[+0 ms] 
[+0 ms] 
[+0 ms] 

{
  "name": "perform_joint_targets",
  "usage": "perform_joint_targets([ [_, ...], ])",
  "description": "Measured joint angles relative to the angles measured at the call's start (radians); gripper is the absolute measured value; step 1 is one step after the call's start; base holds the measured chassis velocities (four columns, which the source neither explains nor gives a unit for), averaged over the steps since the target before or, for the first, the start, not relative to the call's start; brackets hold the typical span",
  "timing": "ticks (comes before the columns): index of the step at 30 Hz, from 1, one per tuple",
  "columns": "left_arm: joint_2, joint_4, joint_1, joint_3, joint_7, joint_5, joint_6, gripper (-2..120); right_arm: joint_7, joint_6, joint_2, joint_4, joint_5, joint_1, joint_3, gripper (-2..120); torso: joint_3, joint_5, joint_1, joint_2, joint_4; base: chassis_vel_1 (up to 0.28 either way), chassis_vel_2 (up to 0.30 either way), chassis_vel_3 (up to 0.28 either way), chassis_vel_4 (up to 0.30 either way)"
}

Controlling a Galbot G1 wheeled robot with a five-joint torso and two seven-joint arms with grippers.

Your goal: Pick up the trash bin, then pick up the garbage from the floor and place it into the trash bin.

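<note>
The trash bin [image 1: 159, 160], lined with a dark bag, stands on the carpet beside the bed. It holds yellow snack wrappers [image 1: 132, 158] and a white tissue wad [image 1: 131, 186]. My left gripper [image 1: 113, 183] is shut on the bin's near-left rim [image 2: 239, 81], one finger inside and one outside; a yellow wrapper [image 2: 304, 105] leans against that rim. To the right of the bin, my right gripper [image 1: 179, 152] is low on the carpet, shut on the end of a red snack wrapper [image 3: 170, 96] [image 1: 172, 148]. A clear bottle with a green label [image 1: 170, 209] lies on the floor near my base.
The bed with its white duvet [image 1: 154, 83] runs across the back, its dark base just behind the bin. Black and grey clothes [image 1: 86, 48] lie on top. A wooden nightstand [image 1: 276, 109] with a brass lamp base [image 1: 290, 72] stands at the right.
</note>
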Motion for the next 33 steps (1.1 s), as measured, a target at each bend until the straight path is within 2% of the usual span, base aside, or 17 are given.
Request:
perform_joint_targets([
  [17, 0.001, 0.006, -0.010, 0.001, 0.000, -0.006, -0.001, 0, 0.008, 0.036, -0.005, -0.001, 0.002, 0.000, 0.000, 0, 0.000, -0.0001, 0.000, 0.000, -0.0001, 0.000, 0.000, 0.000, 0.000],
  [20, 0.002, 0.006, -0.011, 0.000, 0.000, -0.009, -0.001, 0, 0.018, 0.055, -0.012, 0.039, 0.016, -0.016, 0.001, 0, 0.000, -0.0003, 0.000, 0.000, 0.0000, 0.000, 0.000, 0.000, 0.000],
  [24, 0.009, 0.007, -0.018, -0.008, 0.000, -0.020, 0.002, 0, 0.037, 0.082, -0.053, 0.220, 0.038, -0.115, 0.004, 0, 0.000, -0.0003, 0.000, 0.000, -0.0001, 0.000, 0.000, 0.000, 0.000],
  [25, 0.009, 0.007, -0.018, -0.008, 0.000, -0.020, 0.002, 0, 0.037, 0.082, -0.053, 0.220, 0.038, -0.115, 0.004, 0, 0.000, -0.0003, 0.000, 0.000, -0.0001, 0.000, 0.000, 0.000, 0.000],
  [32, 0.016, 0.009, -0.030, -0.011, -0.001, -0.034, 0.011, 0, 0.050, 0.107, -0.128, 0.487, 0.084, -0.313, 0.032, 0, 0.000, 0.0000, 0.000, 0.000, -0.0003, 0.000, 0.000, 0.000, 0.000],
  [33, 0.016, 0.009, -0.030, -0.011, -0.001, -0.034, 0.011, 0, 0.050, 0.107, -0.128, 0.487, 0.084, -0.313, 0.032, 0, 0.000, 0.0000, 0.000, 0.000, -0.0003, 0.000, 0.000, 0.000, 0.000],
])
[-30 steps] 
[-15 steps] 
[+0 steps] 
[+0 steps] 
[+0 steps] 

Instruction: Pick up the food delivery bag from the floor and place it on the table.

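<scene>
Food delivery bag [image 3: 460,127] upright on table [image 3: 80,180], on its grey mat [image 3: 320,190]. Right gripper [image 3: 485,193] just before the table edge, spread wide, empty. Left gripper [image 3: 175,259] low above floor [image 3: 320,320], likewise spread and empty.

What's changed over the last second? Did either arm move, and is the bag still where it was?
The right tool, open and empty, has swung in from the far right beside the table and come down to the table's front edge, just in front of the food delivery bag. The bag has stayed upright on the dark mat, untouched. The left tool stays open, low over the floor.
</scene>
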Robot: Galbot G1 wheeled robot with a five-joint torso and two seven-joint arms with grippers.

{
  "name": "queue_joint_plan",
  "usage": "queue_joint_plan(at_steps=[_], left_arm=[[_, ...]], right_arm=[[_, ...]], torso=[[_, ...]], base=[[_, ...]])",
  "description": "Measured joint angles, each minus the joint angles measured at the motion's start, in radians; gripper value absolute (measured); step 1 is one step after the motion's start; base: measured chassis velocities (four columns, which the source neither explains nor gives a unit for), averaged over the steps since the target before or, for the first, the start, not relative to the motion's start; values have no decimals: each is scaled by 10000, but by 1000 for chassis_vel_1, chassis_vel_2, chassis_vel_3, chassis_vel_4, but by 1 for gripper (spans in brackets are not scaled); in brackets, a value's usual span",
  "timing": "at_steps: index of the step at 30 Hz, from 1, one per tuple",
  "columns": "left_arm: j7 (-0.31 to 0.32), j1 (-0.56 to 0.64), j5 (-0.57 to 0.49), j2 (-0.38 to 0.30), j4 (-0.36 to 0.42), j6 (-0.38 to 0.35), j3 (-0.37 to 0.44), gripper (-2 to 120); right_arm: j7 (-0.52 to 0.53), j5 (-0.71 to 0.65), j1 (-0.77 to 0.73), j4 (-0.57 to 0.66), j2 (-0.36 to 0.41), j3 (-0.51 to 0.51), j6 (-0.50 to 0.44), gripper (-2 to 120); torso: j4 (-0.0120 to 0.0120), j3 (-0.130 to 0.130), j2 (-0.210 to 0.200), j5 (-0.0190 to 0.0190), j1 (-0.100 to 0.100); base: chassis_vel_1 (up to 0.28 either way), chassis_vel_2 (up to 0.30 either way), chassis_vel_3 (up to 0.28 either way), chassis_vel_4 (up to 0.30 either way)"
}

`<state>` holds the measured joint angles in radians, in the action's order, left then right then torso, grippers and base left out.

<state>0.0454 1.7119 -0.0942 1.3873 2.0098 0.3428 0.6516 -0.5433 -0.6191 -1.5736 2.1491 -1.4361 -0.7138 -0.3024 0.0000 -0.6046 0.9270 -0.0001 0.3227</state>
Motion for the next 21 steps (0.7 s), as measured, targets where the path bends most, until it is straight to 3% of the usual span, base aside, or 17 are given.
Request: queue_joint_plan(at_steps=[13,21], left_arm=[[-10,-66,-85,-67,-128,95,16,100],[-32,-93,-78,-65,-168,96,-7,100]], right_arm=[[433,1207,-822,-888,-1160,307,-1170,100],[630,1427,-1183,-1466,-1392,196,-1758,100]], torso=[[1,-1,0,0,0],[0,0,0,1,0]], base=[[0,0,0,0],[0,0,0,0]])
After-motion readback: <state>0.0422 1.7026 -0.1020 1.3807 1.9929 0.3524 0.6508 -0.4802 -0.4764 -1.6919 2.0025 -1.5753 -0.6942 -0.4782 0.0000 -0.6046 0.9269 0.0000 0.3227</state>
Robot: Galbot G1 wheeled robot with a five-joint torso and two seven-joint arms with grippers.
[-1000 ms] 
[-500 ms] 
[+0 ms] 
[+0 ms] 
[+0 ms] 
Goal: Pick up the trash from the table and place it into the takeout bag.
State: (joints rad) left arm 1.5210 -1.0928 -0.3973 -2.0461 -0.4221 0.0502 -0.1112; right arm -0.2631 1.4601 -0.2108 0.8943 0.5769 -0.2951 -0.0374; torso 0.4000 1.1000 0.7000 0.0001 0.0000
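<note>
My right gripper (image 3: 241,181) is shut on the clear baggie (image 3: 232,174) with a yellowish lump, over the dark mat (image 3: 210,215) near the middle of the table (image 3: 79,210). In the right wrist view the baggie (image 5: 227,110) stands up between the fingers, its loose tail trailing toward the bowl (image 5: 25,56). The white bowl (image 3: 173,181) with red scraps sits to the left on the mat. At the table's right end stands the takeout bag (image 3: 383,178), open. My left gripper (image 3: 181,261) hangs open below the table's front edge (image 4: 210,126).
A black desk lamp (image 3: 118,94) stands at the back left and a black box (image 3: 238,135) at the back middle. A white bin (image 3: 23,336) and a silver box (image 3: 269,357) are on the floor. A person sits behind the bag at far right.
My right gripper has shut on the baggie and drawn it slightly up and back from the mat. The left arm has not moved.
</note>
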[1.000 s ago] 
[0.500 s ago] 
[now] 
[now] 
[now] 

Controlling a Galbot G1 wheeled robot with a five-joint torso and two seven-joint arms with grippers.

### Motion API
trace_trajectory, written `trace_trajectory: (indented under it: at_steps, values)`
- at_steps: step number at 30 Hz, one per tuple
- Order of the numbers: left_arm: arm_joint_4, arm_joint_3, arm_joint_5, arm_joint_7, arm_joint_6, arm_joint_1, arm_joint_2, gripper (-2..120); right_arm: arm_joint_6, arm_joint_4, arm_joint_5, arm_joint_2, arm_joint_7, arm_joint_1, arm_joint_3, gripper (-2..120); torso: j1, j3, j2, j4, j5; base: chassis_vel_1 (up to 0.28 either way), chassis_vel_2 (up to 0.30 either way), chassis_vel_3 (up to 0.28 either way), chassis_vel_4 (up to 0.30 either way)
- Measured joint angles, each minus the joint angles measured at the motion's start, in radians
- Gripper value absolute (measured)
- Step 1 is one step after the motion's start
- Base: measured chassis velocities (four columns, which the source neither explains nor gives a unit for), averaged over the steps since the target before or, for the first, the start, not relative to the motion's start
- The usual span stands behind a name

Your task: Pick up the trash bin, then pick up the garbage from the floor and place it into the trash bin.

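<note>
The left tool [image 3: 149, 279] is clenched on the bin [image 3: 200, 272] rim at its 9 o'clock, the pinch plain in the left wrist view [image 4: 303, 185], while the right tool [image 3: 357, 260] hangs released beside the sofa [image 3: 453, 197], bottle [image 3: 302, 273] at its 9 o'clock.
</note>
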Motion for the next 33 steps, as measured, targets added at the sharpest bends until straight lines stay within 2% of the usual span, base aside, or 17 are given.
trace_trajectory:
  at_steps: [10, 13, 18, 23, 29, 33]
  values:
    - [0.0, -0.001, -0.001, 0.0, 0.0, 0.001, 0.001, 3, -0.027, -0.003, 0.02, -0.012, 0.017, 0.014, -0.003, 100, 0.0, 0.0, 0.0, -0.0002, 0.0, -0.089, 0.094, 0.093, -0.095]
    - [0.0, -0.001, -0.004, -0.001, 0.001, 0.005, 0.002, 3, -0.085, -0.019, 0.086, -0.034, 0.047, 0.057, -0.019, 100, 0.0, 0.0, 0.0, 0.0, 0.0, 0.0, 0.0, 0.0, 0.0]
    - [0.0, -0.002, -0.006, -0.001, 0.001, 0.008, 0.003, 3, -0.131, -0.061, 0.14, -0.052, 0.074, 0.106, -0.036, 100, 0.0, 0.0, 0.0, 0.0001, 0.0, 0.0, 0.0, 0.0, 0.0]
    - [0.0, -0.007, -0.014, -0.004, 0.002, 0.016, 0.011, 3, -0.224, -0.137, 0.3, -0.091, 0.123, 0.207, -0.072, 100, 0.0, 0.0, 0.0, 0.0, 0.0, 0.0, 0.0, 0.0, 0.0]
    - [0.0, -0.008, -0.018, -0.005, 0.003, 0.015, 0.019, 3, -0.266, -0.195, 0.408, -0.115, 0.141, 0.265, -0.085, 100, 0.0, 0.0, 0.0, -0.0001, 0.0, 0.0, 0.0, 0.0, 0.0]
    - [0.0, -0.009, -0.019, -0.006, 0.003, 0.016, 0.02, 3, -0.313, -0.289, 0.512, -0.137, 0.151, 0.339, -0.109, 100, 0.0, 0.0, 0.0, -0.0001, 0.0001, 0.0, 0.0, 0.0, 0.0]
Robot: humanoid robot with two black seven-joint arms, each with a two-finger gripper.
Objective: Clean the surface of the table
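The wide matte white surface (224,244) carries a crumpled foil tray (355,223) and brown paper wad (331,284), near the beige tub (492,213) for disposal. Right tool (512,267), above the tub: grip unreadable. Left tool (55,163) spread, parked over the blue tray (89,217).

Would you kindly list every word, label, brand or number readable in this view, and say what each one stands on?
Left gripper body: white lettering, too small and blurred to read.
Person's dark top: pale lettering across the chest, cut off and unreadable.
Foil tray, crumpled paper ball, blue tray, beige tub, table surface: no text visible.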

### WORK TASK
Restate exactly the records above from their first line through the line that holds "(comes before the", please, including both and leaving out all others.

### SOLUTION BELOW
[+0 ms] 
[+0 ms] 
[+0 ms] 

{
  "name": "perform_joint_targets",
  "usage": "perform_joint_targets([ [_, ...], ])",
  "description": "Measured joint angles relative to the angles measured at the call's start (radians); gripper is the absolute measured value; step 1 is one step after the call's start; base holds the measured chassis velocities (four columns, which the source neither explains nor gives a unit for), averaged over the steps since the target before or, for the first, the start, not relative to the call's start; brackets hold the typical span",
  "timing": "ticks (comes before the columns): index of the step at 30 Hz, from 1, one per tuple",

The answer has nothing more to it.